# ACTIVITY
Among the lines below, output only those between the line holding "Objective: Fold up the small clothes" and the line holding "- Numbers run", inclusive, exactly as written and with no pictures.

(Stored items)
-- -- --

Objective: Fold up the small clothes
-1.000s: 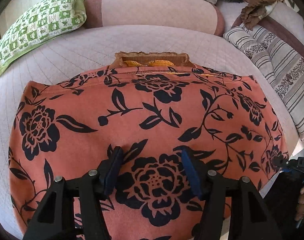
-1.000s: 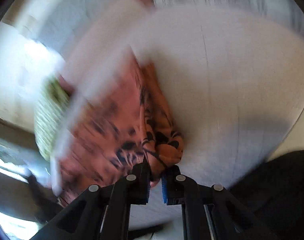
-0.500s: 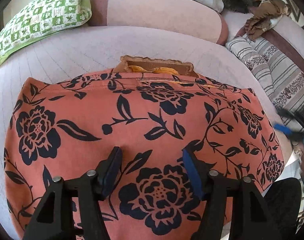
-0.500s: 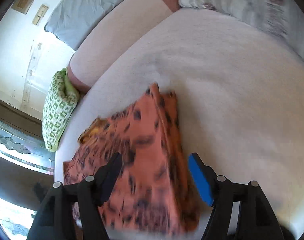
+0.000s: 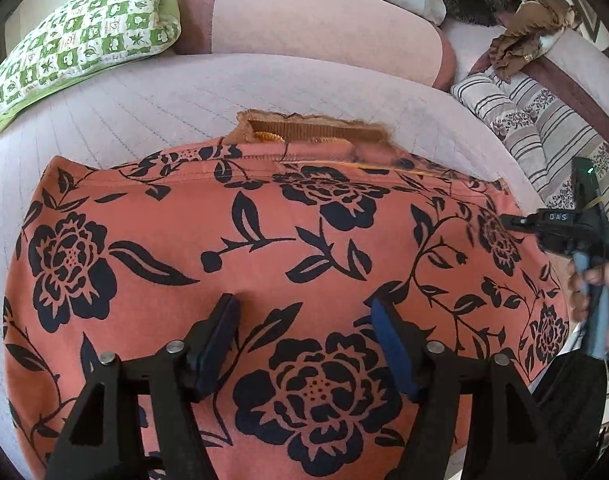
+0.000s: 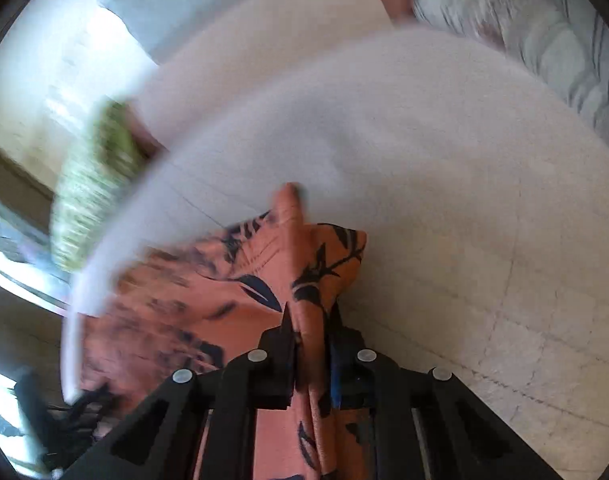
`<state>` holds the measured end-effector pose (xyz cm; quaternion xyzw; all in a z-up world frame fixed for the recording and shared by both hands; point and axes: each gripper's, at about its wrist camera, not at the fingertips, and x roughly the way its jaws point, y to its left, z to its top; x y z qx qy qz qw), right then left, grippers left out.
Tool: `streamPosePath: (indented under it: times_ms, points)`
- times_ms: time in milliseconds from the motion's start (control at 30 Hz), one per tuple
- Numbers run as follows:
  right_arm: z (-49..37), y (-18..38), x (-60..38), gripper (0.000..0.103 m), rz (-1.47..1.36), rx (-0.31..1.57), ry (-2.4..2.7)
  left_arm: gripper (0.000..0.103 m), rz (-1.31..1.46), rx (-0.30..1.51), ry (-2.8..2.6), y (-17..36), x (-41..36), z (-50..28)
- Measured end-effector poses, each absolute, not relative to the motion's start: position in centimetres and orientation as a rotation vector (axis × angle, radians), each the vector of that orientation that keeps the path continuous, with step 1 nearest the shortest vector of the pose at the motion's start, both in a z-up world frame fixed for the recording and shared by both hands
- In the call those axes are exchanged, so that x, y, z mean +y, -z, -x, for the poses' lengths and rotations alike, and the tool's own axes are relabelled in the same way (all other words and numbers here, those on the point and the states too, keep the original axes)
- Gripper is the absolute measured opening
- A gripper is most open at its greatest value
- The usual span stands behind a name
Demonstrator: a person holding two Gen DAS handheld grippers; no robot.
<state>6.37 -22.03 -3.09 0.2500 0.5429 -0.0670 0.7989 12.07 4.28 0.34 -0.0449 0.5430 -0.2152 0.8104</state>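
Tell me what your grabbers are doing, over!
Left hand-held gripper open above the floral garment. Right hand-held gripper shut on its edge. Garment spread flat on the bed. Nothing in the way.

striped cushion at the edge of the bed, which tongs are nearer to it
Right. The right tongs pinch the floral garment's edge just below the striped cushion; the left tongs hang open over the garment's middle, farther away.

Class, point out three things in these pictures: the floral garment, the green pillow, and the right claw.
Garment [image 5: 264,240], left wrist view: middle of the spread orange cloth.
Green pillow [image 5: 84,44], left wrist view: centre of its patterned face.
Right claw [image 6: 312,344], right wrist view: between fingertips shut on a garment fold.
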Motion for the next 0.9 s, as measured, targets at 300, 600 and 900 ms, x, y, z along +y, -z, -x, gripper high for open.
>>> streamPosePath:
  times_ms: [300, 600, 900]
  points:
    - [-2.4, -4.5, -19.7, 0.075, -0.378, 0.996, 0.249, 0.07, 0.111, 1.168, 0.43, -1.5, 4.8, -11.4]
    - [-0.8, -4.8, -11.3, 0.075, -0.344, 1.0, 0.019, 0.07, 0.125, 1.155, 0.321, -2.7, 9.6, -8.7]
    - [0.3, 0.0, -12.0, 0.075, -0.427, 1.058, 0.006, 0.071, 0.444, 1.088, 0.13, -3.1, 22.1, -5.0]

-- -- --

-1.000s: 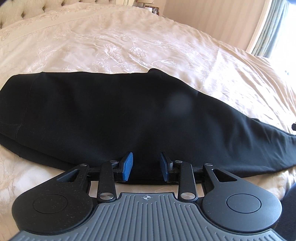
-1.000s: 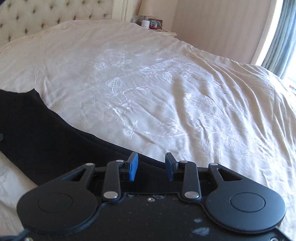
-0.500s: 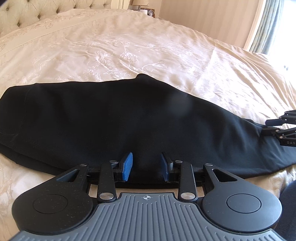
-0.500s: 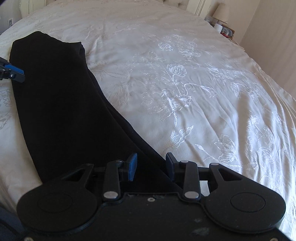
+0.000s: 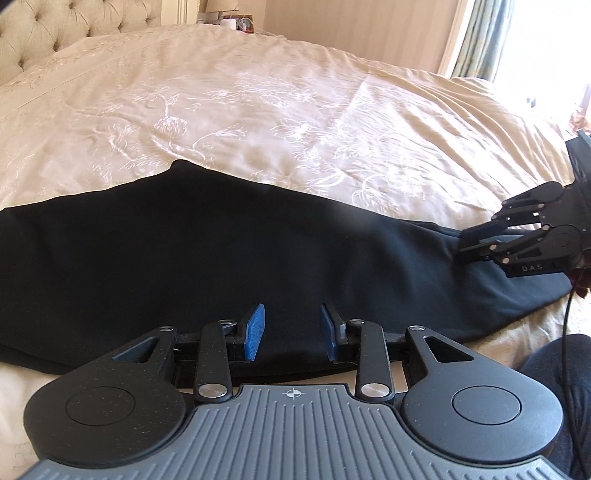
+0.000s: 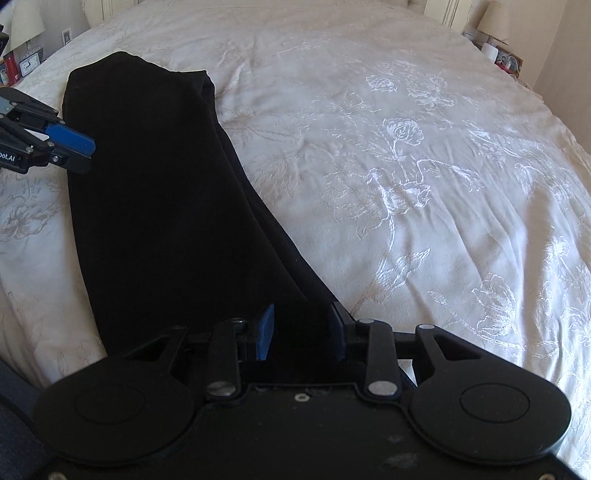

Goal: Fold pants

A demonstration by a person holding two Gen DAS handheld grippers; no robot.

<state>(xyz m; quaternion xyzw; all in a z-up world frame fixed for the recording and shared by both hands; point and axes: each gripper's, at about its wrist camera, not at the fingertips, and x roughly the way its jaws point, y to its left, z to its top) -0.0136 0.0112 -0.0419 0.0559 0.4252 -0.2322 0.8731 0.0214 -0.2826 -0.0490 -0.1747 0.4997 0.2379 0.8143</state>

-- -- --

# RESPONSE
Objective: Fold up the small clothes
-1.000s: 
-1.000s: 
-0.500s: 
-0.500s: 
+0.000s: 
+0.000s: 
`<state>` holds the measured end-effector pose (xyz cm; quaternion xyzw; all in a z-up world frame fixed for the recording and shared by both hands; point and axes: each gripper's, at about its wrist camera, not at the fingertips, and x roughly the way its jaws point, y to its left, z to its top; x y z qx qy qz qw), right then left, grippers left out.
Tool: `streamPosePath: (indented under it: times_ms, points)`
- times_ms: time in milliseconds from the motion's start (control at 30 Hz), one per tuple
- Numbers run as follows:

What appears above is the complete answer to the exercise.